PART IV — OTHER INFORMATION

1.Name and telephone number of person to contact in regard to this notification:




Patrick Grosso
(737)
787-1955
(Name)(Area Code)(Telephone Number)

2.Have all other periodic reports required under Section 13 or 15(d) of the Securities Exchange Act of 1934 or Section 30 of the Investment Company Act of 1940 during the preceding 12 months or for such shorter period that the registrant was required to file such report(s) been filed? If answer is no, identify report(s). ý Yes ☐ No

3.Is it anticipated that any significant change in results of operations from the corresponding period for the last fiscal year will be reflected by the earnings statements to be included in the subject report or portion thereof? ý Yes ☐ No

If so, attach an explanation of the anticipated change, both narratively and quantitatively, and, if appropriate, state the reasons why a reasonable estimate of the results cannot be made.

The Company expects that the results of operations to be included in the Annual Report will reflect changes in results of operations from the prior year. Based on currently available information, these changes in results of operations will be the result of, among other things, increases in allowances for doubtful accounts and provisions for bad debts and impairment charges associated with certain assets previously acquired by the Company. The Company is unable to provide reasonable estimates regarding the changes in results of operations because the Company and the Company’s independent registered public accounting firm require time to complete certain items with respect to its financial statement preparation and review processes.

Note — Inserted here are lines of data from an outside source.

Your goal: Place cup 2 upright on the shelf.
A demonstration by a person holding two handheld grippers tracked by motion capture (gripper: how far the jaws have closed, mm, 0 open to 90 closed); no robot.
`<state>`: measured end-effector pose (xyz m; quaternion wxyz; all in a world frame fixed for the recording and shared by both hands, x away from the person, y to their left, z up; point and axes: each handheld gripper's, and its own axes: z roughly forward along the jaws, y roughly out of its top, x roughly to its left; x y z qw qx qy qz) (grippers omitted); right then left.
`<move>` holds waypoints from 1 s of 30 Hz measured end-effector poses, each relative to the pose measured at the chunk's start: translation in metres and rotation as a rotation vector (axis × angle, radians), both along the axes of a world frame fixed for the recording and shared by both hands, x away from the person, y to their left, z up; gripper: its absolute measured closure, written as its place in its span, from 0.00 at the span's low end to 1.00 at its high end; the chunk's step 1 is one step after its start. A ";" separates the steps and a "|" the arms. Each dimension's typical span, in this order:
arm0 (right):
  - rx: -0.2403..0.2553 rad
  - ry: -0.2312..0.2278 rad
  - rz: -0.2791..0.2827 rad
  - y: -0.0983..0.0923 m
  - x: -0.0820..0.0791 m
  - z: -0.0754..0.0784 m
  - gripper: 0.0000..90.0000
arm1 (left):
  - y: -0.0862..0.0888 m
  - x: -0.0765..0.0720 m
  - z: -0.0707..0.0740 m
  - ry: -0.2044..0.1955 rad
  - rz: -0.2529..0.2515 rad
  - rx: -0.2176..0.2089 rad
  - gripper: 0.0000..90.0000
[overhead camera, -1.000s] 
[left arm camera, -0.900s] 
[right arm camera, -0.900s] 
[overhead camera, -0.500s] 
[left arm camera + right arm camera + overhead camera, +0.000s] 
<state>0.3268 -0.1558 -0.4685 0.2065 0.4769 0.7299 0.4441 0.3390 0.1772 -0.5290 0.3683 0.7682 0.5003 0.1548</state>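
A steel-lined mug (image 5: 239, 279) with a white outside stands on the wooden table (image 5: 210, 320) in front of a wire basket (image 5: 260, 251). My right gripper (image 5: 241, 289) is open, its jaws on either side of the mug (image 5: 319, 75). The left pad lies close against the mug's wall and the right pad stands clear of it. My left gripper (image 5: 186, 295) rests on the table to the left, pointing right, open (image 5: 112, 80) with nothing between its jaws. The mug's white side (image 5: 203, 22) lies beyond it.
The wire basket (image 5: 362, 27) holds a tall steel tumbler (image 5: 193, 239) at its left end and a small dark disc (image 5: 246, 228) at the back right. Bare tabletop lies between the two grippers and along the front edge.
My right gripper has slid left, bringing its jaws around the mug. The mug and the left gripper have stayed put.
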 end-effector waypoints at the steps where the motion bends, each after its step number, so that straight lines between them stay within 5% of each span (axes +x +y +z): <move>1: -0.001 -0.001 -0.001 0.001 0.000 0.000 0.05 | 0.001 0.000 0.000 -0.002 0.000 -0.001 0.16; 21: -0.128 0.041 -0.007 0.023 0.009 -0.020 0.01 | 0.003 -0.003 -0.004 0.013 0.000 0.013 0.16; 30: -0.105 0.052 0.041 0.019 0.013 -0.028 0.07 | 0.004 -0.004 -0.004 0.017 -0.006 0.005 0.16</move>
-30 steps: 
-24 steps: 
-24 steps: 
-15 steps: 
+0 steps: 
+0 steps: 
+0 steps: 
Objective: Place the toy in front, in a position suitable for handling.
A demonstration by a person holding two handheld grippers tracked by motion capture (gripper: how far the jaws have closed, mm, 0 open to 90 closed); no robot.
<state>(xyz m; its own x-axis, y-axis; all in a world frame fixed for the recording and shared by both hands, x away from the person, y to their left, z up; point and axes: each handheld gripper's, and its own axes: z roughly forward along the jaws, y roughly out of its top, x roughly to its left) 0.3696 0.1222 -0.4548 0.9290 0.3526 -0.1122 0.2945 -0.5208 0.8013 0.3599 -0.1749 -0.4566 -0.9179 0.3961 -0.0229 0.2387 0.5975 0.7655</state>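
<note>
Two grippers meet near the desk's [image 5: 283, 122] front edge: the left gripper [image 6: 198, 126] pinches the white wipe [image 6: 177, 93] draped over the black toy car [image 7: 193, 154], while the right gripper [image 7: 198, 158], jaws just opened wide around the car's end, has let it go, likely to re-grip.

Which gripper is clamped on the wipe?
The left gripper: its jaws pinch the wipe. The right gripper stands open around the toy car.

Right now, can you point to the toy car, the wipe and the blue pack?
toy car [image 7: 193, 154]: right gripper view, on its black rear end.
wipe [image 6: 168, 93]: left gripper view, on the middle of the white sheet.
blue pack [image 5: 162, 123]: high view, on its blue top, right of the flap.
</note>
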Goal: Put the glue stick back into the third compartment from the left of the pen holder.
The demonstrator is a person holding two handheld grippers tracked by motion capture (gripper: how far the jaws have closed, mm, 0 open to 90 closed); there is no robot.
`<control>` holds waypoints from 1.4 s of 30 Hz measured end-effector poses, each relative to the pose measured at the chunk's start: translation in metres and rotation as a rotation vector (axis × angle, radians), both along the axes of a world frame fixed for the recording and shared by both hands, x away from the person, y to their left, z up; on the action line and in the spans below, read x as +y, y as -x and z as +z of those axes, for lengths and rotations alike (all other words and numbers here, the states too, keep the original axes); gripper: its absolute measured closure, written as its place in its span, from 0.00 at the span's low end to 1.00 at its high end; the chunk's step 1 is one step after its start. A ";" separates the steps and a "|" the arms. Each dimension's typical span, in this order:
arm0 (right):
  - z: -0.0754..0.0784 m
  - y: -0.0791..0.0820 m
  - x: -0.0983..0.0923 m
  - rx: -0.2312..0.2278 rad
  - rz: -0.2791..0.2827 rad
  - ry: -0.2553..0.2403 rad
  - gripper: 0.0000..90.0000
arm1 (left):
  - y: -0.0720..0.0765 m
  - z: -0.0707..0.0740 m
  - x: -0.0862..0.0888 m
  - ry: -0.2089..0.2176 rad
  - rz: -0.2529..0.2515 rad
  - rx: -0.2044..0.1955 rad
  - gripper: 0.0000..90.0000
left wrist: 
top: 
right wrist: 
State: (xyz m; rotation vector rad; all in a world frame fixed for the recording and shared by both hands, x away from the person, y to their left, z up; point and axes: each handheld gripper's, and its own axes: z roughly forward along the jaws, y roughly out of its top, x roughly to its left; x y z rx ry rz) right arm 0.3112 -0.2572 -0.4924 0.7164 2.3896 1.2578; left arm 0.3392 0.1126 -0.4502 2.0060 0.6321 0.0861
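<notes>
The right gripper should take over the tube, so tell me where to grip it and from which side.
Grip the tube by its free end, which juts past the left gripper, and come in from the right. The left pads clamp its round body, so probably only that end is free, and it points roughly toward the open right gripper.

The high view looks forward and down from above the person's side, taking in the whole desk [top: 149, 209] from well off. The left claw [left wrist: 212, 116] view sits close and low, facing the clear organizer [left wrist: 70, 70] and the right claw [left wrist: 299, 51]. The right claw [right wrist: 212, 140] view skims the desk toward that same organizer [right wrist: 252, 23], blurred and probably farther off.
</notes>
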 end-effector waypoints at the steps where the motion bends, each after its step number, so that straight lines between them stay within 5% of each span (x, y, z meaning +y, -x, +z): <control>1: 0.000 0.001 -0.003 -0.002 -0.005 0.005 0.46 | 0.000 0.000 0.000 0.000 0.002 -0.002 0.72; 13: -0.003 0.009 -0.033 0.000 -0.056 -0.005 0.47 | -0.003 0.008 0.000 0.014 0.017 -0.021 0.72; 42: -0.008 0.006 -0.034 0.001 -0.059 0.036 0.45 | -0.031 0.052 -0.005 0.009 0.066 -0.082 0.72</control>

F45 Training Holdings Inc.
(Name of Registrant as Specified in Charter)

Has caused this notification to be signed on its behalf by the undersigned hereunto duly authorized.


Date: March 16, 2023
By:/s/ Ben Coates
Name:Ben Coates
Title:Chief Executive Officer

INSTRUCTION: The form may be signed by an executive officer of the registrant or by any other duly authorized representative. The name and title of the person signing the form shall be typed or printed beneath the signature. If the statement is signed on behalf of the registrant by an authorized representative (other than an executive officer), evidence of the representative’s authority to sign on behalf of the registrant shall be filed with the form.

ATTENTION
Intentional misstatements or omissions of fact constitute Federal Criminal Violations (See 18 U.S.C. 1001).